近年日本で問題となっている、生産年齢人口の減少による労働力不足。その解消のため、「働き方改革」が2016年より始められました。「働き方改革」実現に向けた課題の一つである長時間労働を減らすため、法改正や様々な施策が進められています。しかし、今のところ長時間労働は完全に改善されていません。管理職は労働時間がさらに長くなったとも言われています。他の国ではどのような働き方をしているのでしょうか。

労働時間の短い国の一つに、ドイツが挙げられます。ドイツの労働時間はどのくらいで、それはどうやって実現されているのでしょうか。ドイツの働き方の現状をご紹介します。

1.ドイツの労働者の労働時間と労働生産性

ドイツでは7月から8月にかけての夏の休暇の時期はもちろんのこと、寒さの厳しい時期、イースターの前後など、多くの人が年に数回長期の休暇を取ります。一般企業をはじめ、役所に勤めている人や学校の先生も、2週間から3週間の休みを取ることは珍しくありません。
経済協力開発機構(OECD)の調査(2017年)によると、日本の労働者の年間労働時間は1713時間、ドイツは1363時間。その差は350時間あり、年間200時間と推定される日本のサービス残業を含めるとその差はさらに大きくなります。
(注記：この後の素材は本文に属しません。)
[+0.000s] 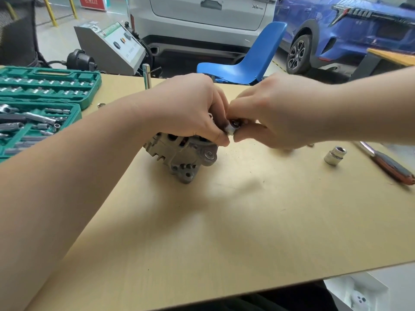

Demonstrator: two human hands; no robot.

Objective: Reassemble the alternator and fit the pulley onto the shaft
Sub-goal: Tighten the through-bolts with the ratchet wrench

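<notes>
Alternator (pixel 182 156) under left hand (pixel 190 108); right hand (pixel 269 113) pinches beside it

Your alternator (pixel 182 153) sits mid-frame on the tan tabletop, its top hidden.

You see a grey cast-metal housing with ribbed vents on its left side, mounting lugs with bolt holes pointing toward you, and a round boss at its lower right. Just above its right edge a small pale metal part (pixel 231 127) shows; you cannot tell whether it is the pulley or the shaft.
</notes>
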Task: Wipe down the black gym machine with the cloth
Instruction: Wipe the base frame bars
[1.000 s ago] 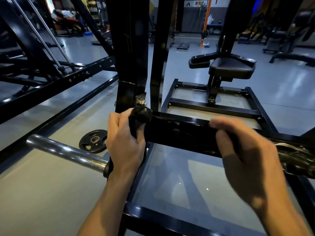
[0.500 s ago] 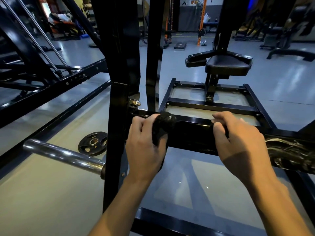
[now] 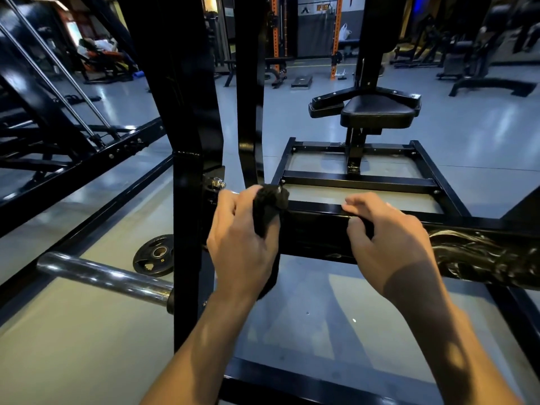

1人の労働者が1時間にどのくらいのモノやサービスを生み出したかを示す指標である労働生産性を見てみると、OECD加盟35カ国の中で日本は20位、主要先進7カ国(G7)の中では最下位となっています。日本労働生産性は41.6ドルに対しドイツの労働生産性は60.5ドル。つまり、ドイツの労働者の労働生産性は日本の約1.5倍高く、1人当たりGDPも年間の労働時間が短いにも関わらずドイツは日本より27%高いという結果になっています。